Transformer tous les offices publics de l’habitat (OPH), dont la gestion génère de fréquents scandales, en entreprises sociales pour l’habitat (ESH) gérées par les partenaires sociaux. En cas de cession d’une partie de leur patrimoine, ces dernières devront accorder la priorité à leurs locataires dans des conditions favorables.

Proposition n°7

Développer les centres d’hébergement d’urgence tout en resserrant le contrôle des pouvoirs publics sur les associations gestionnaires, la France devant offrir à ses citoyens en difficulté un toit.

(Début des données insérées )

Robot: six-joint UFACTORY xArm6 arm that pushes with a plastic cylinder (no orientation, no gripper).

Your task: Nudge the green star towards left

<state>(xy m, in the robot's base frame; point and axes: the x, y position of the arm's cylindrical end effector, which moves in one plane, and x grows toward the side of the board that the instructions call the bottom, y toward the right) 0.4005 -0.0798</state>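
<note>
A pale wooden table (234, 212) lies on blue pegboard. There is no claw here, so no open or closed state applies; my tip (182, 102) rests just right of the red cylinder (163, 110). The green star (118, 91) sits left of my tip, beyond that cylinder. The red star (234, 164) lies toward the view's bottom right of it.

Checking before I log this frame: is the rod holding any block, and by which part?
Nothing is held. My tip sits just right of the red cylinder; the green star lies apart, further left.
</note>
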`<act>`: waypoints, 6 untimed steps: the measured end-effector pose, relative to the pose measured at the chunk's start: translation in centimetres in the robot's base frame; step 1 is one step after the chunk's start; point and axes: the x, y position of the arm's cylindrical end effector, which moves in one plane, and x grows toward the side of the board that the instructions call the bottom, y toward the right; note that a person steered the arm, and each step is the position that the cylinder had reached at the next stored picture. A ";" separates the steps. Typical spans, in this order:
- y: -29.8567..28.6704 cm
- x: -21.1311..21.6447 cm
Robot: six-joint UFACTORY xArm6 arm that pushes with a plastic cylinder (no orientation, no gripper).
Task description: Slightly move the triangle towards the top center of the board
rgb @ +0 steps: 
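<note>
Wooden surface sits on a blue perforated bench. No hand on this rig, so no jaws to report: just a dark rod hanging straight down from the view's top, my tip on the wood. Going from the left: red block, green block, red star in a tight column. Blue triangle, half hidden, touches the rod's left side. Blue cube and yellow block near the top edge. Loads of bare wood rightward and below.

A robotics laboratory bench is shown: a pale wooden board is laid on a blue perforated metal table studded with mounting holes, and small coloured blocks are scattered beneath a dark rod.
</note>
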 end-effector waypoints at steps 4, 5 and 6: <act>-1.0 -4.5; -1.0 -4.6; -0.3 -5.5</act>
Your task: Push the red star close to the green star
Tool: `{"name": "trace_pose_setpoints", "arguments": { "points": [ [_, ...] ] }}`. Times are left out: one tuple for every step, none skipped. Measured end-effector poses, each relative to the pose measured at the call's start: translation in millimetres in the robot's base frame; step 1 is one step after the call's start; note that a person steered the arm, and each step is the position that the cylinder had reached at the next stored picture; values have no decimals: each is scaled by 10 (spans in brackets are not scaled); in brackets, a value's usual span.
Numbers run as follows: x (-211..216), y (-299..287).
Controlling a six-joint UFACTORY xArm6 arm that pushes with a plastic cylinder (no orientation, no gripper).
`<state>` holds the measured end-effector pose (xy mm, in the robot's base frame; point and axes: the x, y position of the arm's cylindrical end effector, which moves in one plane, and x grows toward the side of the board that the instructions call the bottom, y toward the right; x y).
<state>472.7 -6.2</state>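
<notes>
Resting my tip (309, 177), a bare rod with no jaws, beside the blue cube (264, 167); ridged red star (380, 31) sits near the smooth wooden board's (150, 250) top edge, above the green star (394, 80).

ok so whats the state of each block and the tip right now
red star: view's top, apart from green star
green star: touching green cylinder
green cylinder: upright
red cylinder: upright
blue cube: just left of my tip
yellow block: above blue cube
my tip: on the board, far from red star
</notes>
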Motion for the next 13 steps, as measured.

L’engorgement actuel sera résorbé d’un part par le développement du parc existant et, d’autre part, par une lutte active contre l’immigration illégale.

Mieux répartir l’habitat sur le territoire

Proposition n°8

Afin de désengorger les zones urbaines en répartissant mieux l’activité économique sur le territoire, poursuivre, simplifier et amplifier les dispositifs en vigueur comme les zones de revitalisation rurale (ZRR).

Proposition n°9

Corolaire du point précédent, accélérer la mise en œuvre du plan France Très Haut Débit et faciliter le maintien des principaux services publics en s’appuyant au maximum sur les synergies public-privé à l’image des épiceries multiservices.

Proposition n°10

Rééquilibrer la politique de l’Etat entre les zones urbaines et rurales en réorientant une partie des budgets de la politique de la ville.

Simplifier la fiscalité pour plus d’équité et d’efficacité

Proposition n°11

Simplifier la fiscalité de l’immobilier pour l’aligner sur le droit commun :

  • supprimer les niches fiscales et imposer de manière forfaitaire les revenus de l’immobilier à l’image de la « flat tax » de 30% ;
  • alléger les prélèvements sur les plus-values immobilières (cf. volet économie) ;
  • supprimer l’IFI, contresens fiscal (faible rendement car coût de la collecte élevé du fait de nombreuses contestations de l’évaluation des biens), économique (dissuade l’investissement dans l’immobilier) et social (un trader locataire à Paris ne sera pas imposé contrairement à un agriculteur au terrain bien situé ou à des retraités à faible pension propriétaires d’un appartement parisien qui aura pris mécaniquement de la valeur) ;
  • supprimer l’avantage fiscal dont bénéficient les sociétés d’investissement immobilier cotées (SIIC), mais les rendre à nouveau éligibles au plan d’épargne en actions (PEA).

Proposition n°12

Remplacer la taxe foncière et la taxe d’habitation (toujours en vigueur pour les résidences secondaires) par un prélèvement unique assis, d’une part, sur le revenu des ménages ou le résultat de l’entreprise et, d’autre part, la valeur réelle du bien selon la base notariale.